▸ Problem:
Filter the listing below, please, and copy only the lines with the word "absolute".
======
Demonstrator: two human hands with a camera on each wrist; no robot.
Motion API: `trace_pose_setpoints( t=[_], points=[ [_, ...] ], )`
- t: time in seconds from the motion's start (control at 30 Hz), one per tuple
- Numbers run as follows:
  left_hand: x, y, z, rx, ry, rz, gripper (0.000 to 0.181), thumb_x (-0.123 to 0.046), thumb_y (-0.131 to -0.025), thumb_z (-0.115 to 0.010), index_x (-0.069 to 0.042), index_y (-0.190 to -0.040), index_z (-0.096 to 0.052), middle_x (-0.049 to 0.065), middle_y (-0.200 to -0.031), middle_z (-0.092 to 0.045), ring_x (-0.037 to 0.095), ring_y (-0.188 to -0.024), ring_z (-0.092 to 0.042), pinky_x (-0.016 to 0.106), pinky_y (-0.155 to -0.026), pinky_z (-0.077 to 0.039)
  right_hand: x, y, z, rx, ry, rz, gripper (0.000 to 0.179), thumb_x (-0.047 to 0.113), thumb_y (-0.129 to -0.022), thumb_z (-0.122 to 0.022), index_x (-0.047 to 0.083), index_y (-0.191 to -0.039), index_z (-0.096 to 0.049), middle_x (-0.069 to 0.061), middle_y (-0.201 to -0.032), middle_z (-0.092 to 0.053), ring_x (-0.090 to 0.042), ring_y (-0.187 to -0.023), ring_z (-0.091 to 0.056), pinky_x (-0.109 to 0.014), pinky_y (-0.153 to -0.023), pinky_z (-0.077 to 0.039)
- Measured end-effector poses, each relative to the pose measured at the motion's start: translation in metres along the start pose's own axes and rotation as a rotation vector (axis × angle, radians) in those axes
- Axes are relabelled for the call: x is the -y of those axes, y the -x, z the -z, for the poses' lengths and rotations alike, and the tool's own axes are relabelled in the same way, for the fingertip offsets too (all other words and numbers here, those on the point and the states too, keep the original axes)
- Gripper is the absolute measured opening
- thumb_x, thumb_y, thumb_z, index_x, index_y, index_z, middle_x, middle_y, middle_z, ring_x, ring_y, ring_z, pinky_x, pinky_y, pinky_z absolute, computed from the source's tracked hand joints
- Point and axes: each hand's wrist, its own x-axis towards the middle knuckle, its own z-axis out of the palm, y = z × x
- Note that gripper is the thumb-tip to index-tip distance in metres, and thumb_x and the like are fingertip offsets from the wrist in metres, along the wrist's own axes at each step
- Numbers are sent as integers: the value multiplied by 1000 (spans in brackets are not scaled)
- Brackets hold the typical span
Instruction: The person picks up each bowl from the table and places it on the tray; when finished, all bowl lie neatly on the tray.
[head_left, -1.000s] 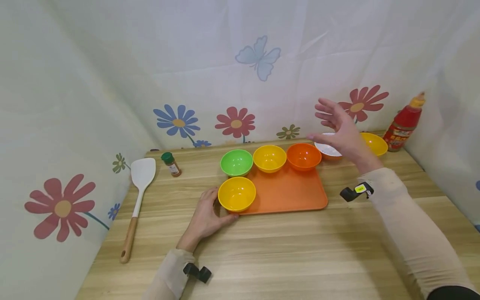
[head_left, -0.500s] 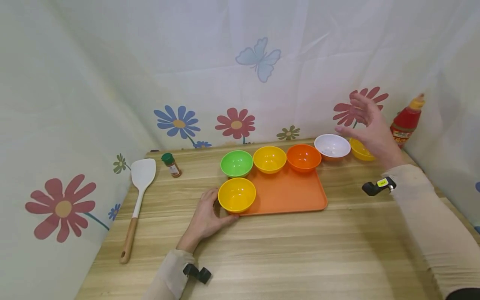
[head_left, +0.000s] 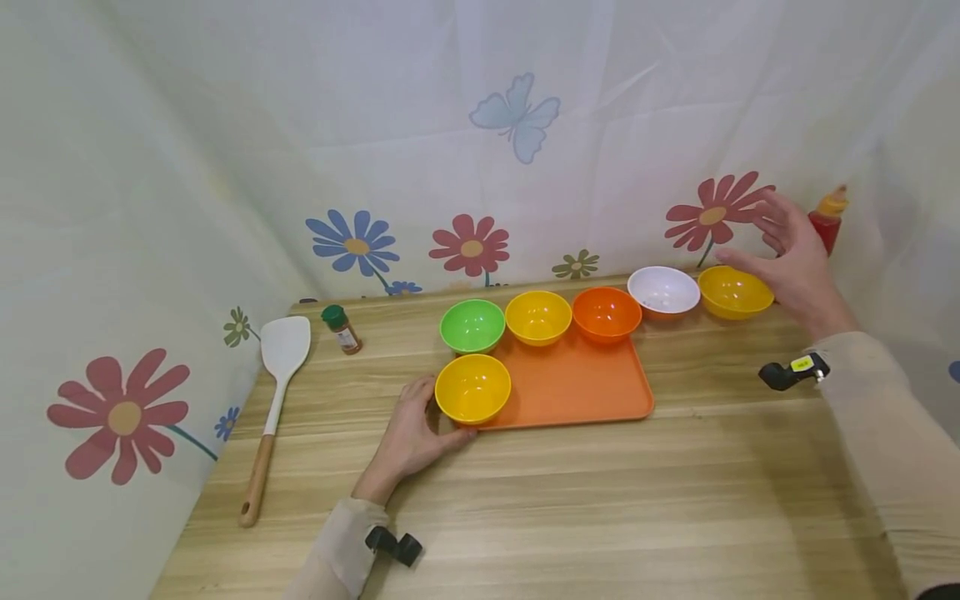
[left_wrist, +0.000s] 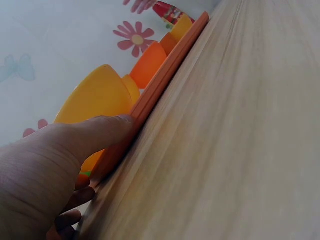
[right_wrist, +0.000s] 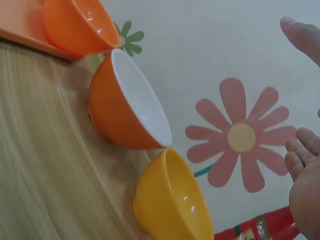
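Observation:
My left hand (head_left: 411, 435) holds the near left corner of an orange tray (head_left: 577, 392), the thumb lying along its front edge in the left wrist view. Right beside those fingers sits a yellow bowl (head_left: 472, 390) on the tray. Along the tray's back stand a green bowl (head_left: 472, 327), another yellow bowl (head_left: 538, 318) and an orange bowl (head_left: 607, 315). My right hand (head_left: 801, 271) hovers at the right with fingers spread and nothing in it. It overlaps a red sauce bottle (head_left: 826, 225) with a yellow cap, most of which it hides.
Right of the tray, a bowl with white inside and orange outside (head_left: 663, 292) and a yellow bowl (head_left: 735, 292) stand on the wooden table (head_left: 570, 517). At the left are a white spatula (head_left: 285, 350) and a green-capped spice jar (head_left: 342, 330). A flowered curtain (head_left: 375, 108) borders the table.
My right hand has moved rightward, from over the white-lined bowl past the far right yellow bowl to in front of the sauce bottle. The left hand and the tray have stayed put.

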Motion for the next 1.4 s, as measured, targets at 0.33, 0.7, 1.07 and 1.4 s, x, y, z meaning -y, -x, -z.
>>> trace_pose_setpoints(
  t=[0.33, 0.7, 1.07, 1.4],
  points=[
    [1, 0, 1, -3, -2, -2, 98, -54, -80, -99, -12, -158, -58, 12, -160, -56, 35, -152, -48, 63, -128, -41, -29, 6, 9, 9, 3, -85, 101, 53, -102, -78, 39, -179, -14, 0, -187, -16, -28, -172, -21, -50, -139, -20],
    [1, 0, 1, 4, -9, 10, 100, -55, -79, -99, -12, -159, -58, 11, -161, -55, 35, -153, -47, 62, -129, -39, -65, 17, 8, 4, 61, -151, 108, 61, -99, -77, 32, -180, -12, -10, -187, -16, -43, -168, -24, -51, -136, -28],
    [3, 0, 0, 0, -13, 11, 100, -55, -79, -99, -12, -159, -57, 11, -161, -56, 35, -152, -48, 62, -129, -40, -90, 23, 4, 52, 86, -198, 118, 64, -98, -77, 13, -180, -9, -22, -184, -17, -51, -163, -29, -56, -132, -33],
    [0, 0, 2, 3, -18, 1, 99, -53, -79, -100, -12, -158, -58, 11, -160, -57, 34, -152, -48, 61, -129, -40, -107, 27, -1, 82, 82, -243, 128, 69, -93, -79, 11, -179, -4, -22, -185, -13, -54, -158, -32, -70, -130, -31]
  ],
)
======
▸ Task result:
- Gripper is the absolute measured opening
- thumb_x, thumb_y, thumb_z, index_x, index_y, index_z, middle_x, middle_y, middle_z, ring_x, ring_y, ring_z, pinky_x, pinky_y, pinky_z absolute, computed from the source's tracked hand joints

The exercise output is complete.